Jean-Michel Basquiat, Warhol, Rosenquist, Roy Lichtenstein, Murakami, Léonard de Vinci, Jeff Koons, Fautrier, Tamara de Lempicka, Helmut Newton, Francis Bacon, Tom Wesselmann, Niki de Saint Phalle, Robert Indiana, Pierre Soulages, Combas, Pasqua, Fernand Léger, Keith Haring, Villeglé, Picasso, Miro, Peter Klasen, Arman, César, Philippe Starck, David Gerstein, Invader, Jonone, Edward Hopper, Salvador Dali, Munch, Mondrian, Picabia, Kandinsky, Chagall, Matisse, Braque, Blake, Klein, Erwin Blumenfeld…

La liste des artistes qui influencent Patrick Rubinstein est immense.

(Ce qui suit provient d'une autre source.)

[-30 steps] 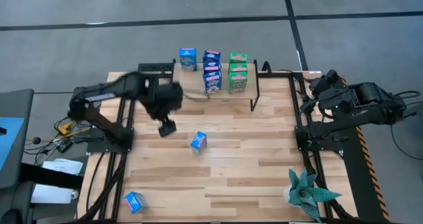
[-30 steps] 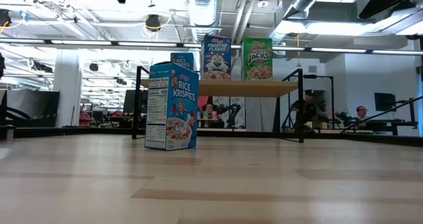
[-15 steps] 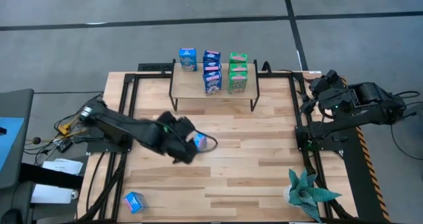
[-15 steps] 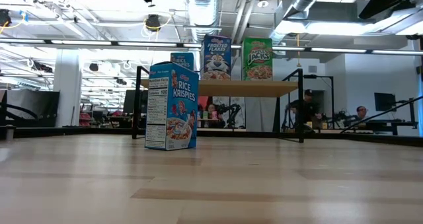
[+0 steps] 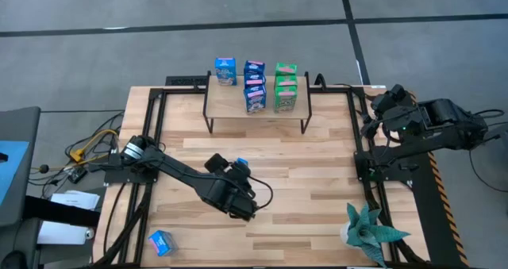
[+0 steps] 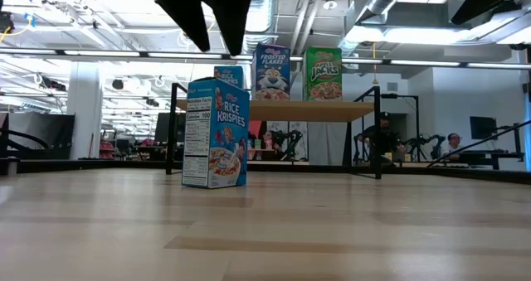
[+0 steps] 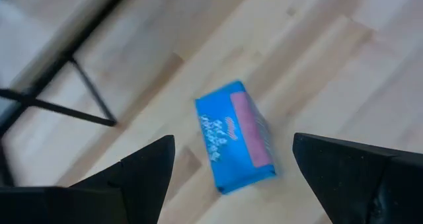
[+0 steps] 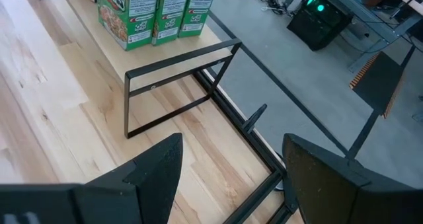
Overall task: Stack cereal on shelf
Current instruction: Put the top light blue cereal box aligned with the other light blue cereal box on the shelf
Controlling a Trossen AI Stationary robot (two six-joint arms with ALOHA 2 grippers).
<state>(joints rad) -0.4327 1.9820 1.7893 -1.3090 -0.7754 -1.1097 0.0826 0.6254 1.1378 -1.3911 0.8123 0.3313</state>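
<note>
Wooden counter (image 5: 317,190) carries the shelf (image 5: 218,108) at its far side, with several cereal boxes on it. One blue box (image 7: 234,135) stands near the middle, partly hidden in the high view, directly under the left hand (image 7: 231,178), whose fingers are spread wide around it without touching. It is probably light, thin cardboard that dents easily; a gentle grip on the two broad faces seems best. The right hand (image 8: 228,178) waits open at the right edge.

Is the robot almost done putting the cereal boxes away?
Partly. Several blue and green boxes stand on the shelf. The left hand hovers open over a blue box in the middle of the table, not gripping it yet. Another blue box lies near the table's left edge. The right hand waits, open, at the right side.
</note>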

Du surréalisme au pop art et de la photographie à la sculpture, il puise son inspiration partout en confrontant avec malice des mondes éloignés. Pour un énorme Love, il pense à Marilyn, la Joconde, Betty Boop, Charlie Chaplin, Basquiat et Michel-Ange. Un cocktail impossible, et pourtant… on plonge !

Ses œuvres réveillent nos souvenirs. Pour Einstein, Patrick Rubinstein voit l’amour comme étant la réponse. Sagesse ou provocation ? Il s’empare des thèmes qui lui parlent, Music, Rock, Hope… Parfois, c’est une phrase tel le fameux « I have a dream » de Martin Luther King ou un titre de chanson comme « Beat it » de Mickael Jackson, mais indiscutablement, l’artiste à ses idoles. Il adore Jagger ? Il réalise des portraits de l’icône du Rock. Warhol ? Il le met en scène à l’infini tantôt seul, tantôt avec ses trois muses, Elisabeth Taylor, Jacky Kennedy et Marilyn Monroe. Là, une œuvre rectangulaire d’un seul tenant, ici une composition multi-cadres, là encore une silhouette découpée…

 L’imagination de Patrick Rubinstein est prolifique. Pire, cet hyperactif ne s’interdit aucun rêve. Un faux plafond réalisé en op art pour un bureau ? Il libère les Comics ! Une œuvre à portée de tous ? Il invente une colonne qui tourne sur elle-même. Les murs d’une ville à habiller ? « Qu’on me donne les quais de Seine à Paris ! »

Parmi les maîtres qui le guident dans l’art cinétique, Yaacov Agam, Cruz-Diez, Julio Le Parc, Vasarely, Marcel Duchamp ou encore Calder. Comme eux, il aimerait apporter l’art sur de nouveaux territoires. « Pourquoi ne pas imaginer poser un énorme cube tronqué sur un parking de supermarché ? » Sur chaque face, un message à découvrir en art cinétique. Libre à tous de lever la tête et de le découvrir. Un jour, une inconnue s’arrête devant une de ses œuvres à Honfleur. Elle ne peut plus repartir, visiblement très émue. Plus tard, elle avouera être tombée dans un état extatique. Il reçoit son message comme le plus beau des compliments.

Le talent de Patrick Rubinstein est de parler à tout un chacun et à l’universel. Les galeries Bartoux le diffusent depuis ses débuts aux quatre coins de la terre, et Opera Gallery lui déroule le tapis rouge à Dubai comme à Séoul. Il plaît. Et comme il plaît, sa cote monte. Un délire ? « Une commande de Kanye West ! ». Qu’on se le dise.